Mahesh Champaklal (born 25 October 1951) is an Indian dramatist, stage actor and director from Gujarat, India. After working for some years in the commercial Gujarati theatre, he joined and taught dramatics at the Maharaja Sayajirao University of Baroda.

==Biography==
Mahesh Champaklal was born in Mbale in East Africa.

He was associated with the commercial Gujarati theatre in Bombay (now Mumbai) from 1973 to 1981. He acted in plays produced by the Indian National Theatre and the Bahuroopi working with several directors including Pravin Joshi, Arvind Joshi, Vijay Dutt, Vishnukumar Vyas.

He left the commercial theatre and in 1981 joined Maharaja Sayajirao University of Baroda (M. S. University) as a professor of dramatics. In 1987, he received a PhD in dramatics for his thesis on Bharatmunino Abhinaysiddhant from the M. S. University. In 1996, he also received a PhD in Gujarati literature for his thesis Natakma Bhasha (Language in Plays). He served as the head of the Department of Dramatics (1995-1999, 2003-) as well as the Dean of the Faculty of Performing Arts (2002-2003, 2005-). Along with studies and teaching, he was active as a writer, actor and director in the experimental theatre. He acted in several acclaimed productions including Paritran, Shatkhand, Raktabeej, Chhadechwok, Kayapalat, Maladevi, Moksh, Snehadheen, Parakh, Agni Ane Varsad, Param Maheshwar and Sikandar Sani. His role of Amir Khusrow in Sikandar Sani was appreciated and the play was performed at various state level and national level stage festivals. For directing Grahan, written by Sitanshu Yashaschandra, he was selected as a Young Stage Talent by the Sangeet Natak Akademi.

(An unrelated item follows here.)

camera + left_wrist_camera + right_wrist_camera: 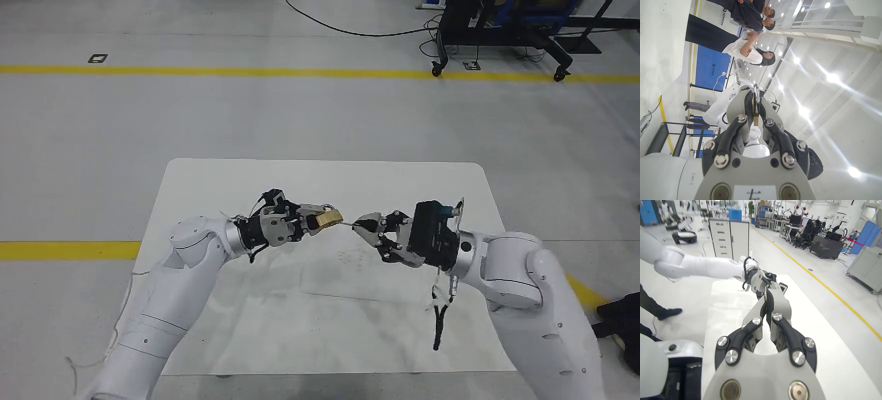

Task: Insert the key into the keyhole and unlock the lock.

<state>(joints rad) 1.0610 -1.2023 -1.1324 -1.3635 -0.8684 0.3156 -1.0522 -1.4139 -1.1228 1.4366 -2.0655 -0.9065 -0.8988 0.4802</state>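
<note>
Your left gripper (pixel 312 219) is squeezing the gold lock (pixel 327 215) up over the white table (pixel 220 190), and your right gripper (pixel 368 226) is pinching the key (pixel 349 224), its tip right at the lock. If you are pushing crooked, the key may slip or bend. A grey floor (pixel 300 120) with yellow lines (pixel 300 72) is lying all around.
</note>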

His Bharat Natyashastra - Abhinay, Bharat Natyashastra - Natyaprayog and Bharat Natyashastra - Adhunik Sandarbho are published by the University Granth Nirman Board. These works were awarded by the Gujarati Sahitya Parishad. His Adhunik Gujarati Natak: Prat Ane Prayog and Rangdwar were awarded by the Gujarat Sahitya Akademi. He translated Girish Karnad's play The Fire and the Rain in Gujarati as Agni Ane Varsad which received the Sahitya Akademi Translation Prize, as well as the translation prize from the Gujarat Sahitya Akademi. He was awarded Best Stage Actor by the Gujarat Sangeet Natak Akademi for his performance as Kapil in the play Hayvadan directed by Jagdish Bhatt. He also received the Jayshankar 'Sundari' Award for this. Later he served as a member of the Gujarat Sangeet Natak Akademi from 1992 to 1998. He was a Fellow of the Indian Institute of Advanced Study from 2014 to 2016.